946

DOES SURGERY FOR IBD DELIVER ON IT'S PROMISES? IMPACT OF SURGERY ON SHORT-TERM PATIENT REPORTED OUTCOMES FROM THE CROHN’S & COLITIS FOUNDATION’S SURGICAL INNOVATIONS, RESEARCH, & QUALITY COLLABORATIVE

Date
May 20, 2024

As part of the Crohn’s & Colitis Foundation’s IBD Plexus, a novel prospective, longitudinal multicenter surgical inception cohort was implemented. In this first report from the first 100 patients enrolled, we aimed to assess patient reported outcomes before and after IBD surgery. We hypothesized surgery is associated with improved patient reported outcomes.

Methods
Beginning in Aug. 2022 patients were prospectively enrolled into a multicenter IRB-approved observational longitudinal cohort at 6 centers with 17 enrolling surgeons. Inclusion criteria: adults undergoing major abdominopelvic surgery for a known diagnosis of IBD. Baseline demographics, intra-operative details, 30-day outcomes, and patient reported outcomes were recorded at baseline and 30-days postoperatively. Overall health status was assess using the PROMIS General Health measures, symptom specific measures: PROMIS Pain Interference, Fatigue, and Sleep scales, and disease-specific measures: the Crohn’s & Ulcerative Colitis Questionnaire items. Figures represent frequency (proportion), median (range). P-values represent Wilcoxon rank-sum test or chi-squared test or Fisher’s exact test.

Results
A total of 103 patients were enrolled to date; median age 43 (20 – 74), 49% female, diagnoses: Crohns (64%), ulcerative colitis (35%), and IBDu (1%). A total of 69 (67%) patients completed surveys, and 58 (56%) patients completed the post-operative survey. In terms of overall health status within 7 days, improved overall median pain scores (3 vs. 2, p=0.04), overall health (p=0.04), physical health (p=0.03), and less fatigue (p=0.05) were observed after surgery compared to baseline (Table 1), while overall quality of life, mental health, social measures, and emotional problems were similar. Patients reported more difficulties with activities of daily living after surgery (p=0.01).

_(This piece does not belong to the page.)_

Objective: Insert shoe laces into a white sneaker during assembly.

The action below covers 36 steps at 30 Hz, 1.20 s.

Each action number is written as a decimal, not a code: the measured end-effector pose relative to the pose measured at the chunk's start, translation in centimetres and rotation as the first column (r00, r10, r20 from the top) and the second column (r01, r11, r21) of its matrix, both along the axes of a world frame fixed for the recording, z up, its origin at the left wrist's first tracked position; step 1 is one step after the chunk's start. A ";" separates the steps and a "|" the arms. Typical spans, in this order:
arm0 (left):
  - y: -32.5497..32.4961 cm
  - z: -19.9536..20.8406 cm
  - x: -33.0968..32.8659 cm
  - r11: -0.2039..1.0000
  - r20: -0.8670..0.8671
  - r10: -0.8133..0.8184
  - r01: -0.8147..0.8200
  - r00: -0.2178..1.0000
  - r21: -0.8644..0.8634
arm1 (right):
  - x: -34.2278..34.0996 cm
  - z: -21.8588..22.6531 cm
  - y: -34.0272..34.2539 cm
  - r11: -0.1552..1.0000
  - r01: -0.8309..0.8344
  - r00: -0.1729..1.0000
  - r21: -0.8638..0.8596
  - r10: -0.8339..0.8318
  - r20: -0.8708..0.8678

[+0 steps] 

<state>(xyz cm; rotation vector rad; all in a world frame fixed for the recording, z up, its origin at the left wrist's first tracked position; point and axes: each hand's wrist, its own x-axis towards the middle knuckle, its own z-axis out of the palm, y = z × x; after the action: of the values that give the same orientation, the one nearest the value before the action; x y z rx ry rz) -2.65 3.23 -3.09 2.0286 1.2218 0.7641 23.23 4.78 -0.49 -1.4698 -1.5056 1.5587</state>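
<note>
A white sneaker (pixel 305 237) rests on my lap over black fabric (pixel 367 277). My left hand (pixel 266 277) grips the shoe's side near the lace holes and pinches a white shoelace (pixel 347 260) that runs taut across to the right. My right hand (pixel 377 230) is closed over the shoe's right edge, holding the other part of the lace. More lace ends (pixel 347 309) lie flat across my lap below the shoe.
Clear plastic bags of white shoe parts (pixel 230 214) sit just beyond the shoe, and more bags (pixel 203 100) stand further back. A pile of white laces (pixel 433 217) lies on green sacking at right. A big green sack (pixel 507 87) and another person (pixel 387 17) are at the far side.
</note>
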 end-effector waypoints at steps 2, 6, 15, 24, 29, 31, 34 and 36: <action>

In terms of symptoms within 7 days, less fatigue (p<0.05), but no difference in pain interference or sleep disturbance was observed after surgery (p>0.05). In terms of disease-specific outcomes within 2 weeks, fewer days feeling unwell (5 vs. 3, p=0.02), bloated (5 vs 2, p=0.04), or needing to rush to the toilet (5 vs 1, p=0.007), and no difference in feeling tired, upset, abdominal pain, or nocturnal bowel movements was observed after surgery.

Conclusions
In a prospective longitudinal cohort, surgery was associated with improved pain and physical health scores, with fewer days feeling unwell, fatigued, bloating, and fecal urgency. On the other hand, mental, social, and emotional health did not change 30-days after surgery. Our data suggest patients are still recovering 30-days after surgery, and longer follow-up may reveal further improvements. Targeted psychosocial interventions and support at home early in the acute post-operative period may improve the quality of recovery after surgery for patients with IBD.

Tracks

Related Products

Thumbnail for MESENTERIC LENGTHENING TECHNIQUES FOR ILEOANAL POUCH CONSTRUCTION: WHAT TO DO WHEN THE POUCH WON'T REACH
MESENTERIC LENGTHENING TECHNIQUES FOR ILEOANAL POUCH CONSTRUCTION: WHAT TO DO WHEN THE POUCH WON'T REACH
During ileal pouch-anal anastomosis (IPAA), difficulty in reaching the pelvic floor and excess mesenteric tension on the pouch are technical challenges that surgeons must overcome, and excess tension may be associated with increased anastomotic leak rates…
Thumbnail for ONCOLOGIC OUTCOMES AFTER POUCH EXCISION: IS THERE A DIFFERENCE BETWEEN IBD AND FAP POUCH NEOPLASIA?
ONCOLOGIC OUTCOMES AFTER POUCH EXCISION: IS THERE A DIFFERENCE BETWEEN IBD AND FAP POUCH NEOPLASIA?
Ileoanal pouch patients are at risk of neoplasia of the rectal cuff/anal transitional zone (ATZ) and the pouch, but it is unknown whether underlying diagnosis that impacted pouch construction affects oncologic outcomes after pouch excision…
Thumbnail for ENDOLUMINAL VACUUM THERAPY FOR POUCH LEAKS AFTER ILEAL POUCH-ANAL ANASTOMOSIS
ENDOLUMINAL VACUUM THERAPY FOR POUCH LEAKS AFTER ILEAL POUCH-ANAL ANASTOMOSIS
BACKGROUND: Anastomotic leakage is a dreaded complication after ileal pouch-anal anastomosis (IPAA) that occurs in 5-10% of cases…
Thumbnail for FISTULOTOMY AFTER ILEOANAL POUCH: IS IT EVER SAFE?
FISTULOTOMY AFTER ILEOANAL POUCH: IS IT EVER SAFE?
INTRODUCTION: Due to its rarity, anal adenocarcinoma (AA) does not have a standardized staging system. The tumor (T) stage of an adenocarcinoma arising from the anal canal could be based on depth of invasion, as for rectal adenocarcinoma, or on size, as in anal squamous cell carcinoma…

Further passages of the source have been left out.